Bioy Casares: Não, realmente, não. Mas gosto muito de [Gabriel] García Marquez, de Vargas Llosa [Mario Vargas Llosa (1936-), jornalista, ensaísta e político peruano, é um dos maiores escritores de língua espanhola, reconhecido em nível mundial, autor de Conversa na catedral. Ver entrevista com Llosa no Roda Viva] eu gosto muito, de Guillermo Cabrera Infante [(1929-2005), escritor cubano, autor de Três tigres tristes, livro que trata da cultura, da música e da vida noturna de Havana antes da revolução. Tido como um dos principais expoentes da literatura cubana, foi adido cultural de seu país em Bruxelas, mas em 1965 assumiu-se como crítico do regime e se exilou na Inglaterra. Em 1997, recebeu o Prêmio Cervantes] gosto muito.
Sobre o pai
Rinaldo Gama: Eu gostaria de saber a influência que o seu pai [Adolfo Bioy] teve na sua formação, já que ele também era um literato e chegou a ser o seu primeiro editor, corrigir o seu primeiro livro.

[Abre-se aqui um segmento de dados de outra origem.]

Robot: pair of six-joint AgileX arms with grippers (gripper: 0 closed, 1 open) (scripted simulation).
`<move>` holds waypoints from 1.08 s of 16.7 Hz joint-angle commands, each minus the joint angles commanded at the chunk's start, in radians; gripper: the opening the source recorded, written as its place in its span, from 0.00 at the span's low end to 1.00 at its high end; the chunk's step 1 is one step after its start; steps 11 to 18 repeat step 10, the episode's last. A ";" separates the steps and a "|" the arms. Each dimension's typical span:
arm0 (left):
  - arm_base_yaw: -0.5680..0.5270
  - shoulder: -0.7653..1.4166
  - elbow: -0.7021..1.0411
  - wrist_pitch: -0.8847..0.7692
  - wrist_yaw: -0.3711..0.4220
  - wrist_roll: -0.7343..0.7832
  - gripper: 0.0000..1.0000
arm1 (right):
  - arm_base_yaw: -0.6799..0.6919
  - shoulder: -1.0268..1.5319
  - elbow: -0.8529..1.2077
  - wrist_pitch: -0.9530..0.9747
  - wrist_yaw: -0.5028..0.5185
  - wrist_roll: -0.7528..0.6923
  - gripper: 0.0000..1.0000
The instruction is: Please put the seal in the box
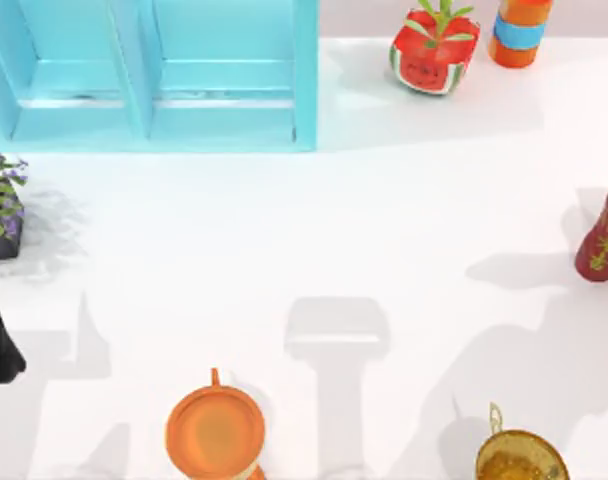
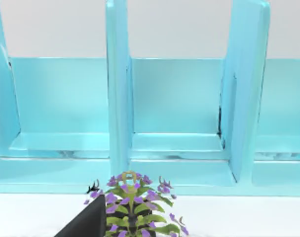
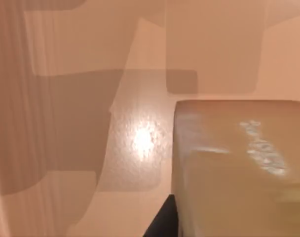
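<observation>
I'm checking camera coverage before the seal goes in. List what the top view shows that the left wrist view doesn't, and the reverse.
Top view, not left wrist: watermelon planter, orange-and-blue can, red bottle, orange cup, gold strainer. Left wrist, not top: the compartments' back walls seen face-on. Both: the blue box and the purple-flowered plant.
</observation>
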 joint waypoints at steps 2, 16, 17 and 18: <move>0.000 0.000 0.000 0.000 0.000 0.000 1.00 | 0.000 0.000 0.000 0.000 0.000 0.000 0.83; 0.000 0.000 0.000 0.000 0.000 0.000 1.00 | 0.000 0.000 0.000 0.000 0.000 0.000 1.00; 0.000 0.000 0.000 0.000 0.000 0.000 1.00 | 0.000 0.000 0.000 0.000 0.000 0.000 1.00; 0.000 0.000 0.000 0.000 0.000 0.000 1.00 | 0.000 0.000 0.000 0.000 0.000 0.000 1.00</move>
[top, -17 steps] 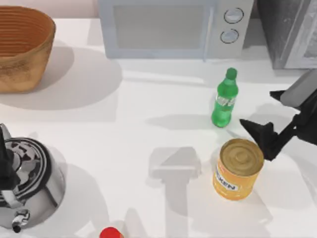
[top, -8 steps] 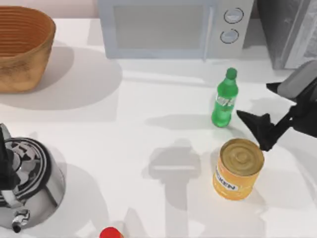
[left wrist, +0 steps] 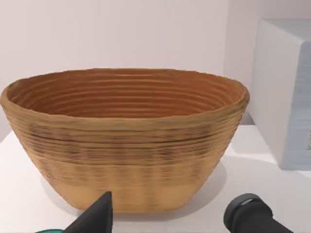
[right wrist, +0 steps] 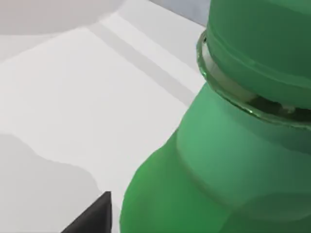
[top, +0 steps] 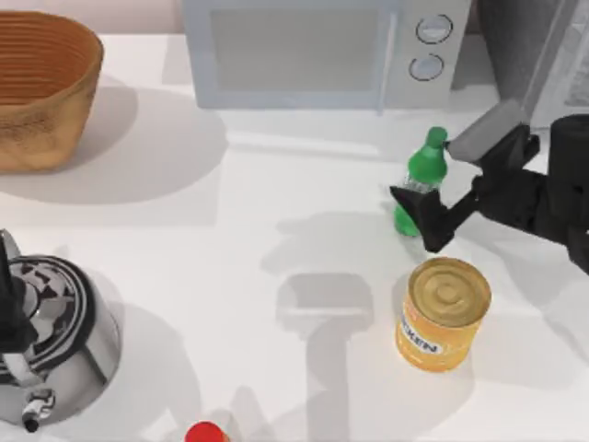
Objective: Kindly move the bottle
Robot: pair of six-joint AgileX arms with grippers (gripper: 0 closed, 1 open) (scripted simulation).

Bioy Casares: Sim. Meu pai quis escrever e não escreveu. Era amigo de escritores, era amigo de Alfonso Reyes [(1889-1959), escritor, filósofo e diplomata mexicano. Considerado por Jorge Luis Borges o maior escritor de língua espanhola de todos os tempos, influenciou a geração seguinte não somente no México, como também na América Latina], era amigo de muitos escritores importantes que tivemos na Argentina. E, quando escrevi o primeiro livro, meu pai o corrigiu. Alguém descobriu essas correções e me disse que um escritor não devia permitir que ninguém o corrigisse. Eu discordo totalmente. O escritor deve pôr, acima do interesse pessoal, o interesse pelo texto. Se uma correção alheia é boa, deve aceitá-la imediatamente. Meu pai me fez crer que Torrendel, um editor argentino, havia comprado um livro meu e que estava disposto a publicá-lo. Sem dúvida, meu pai o havia pago, mas eu levei toda a vida para descobrir isso.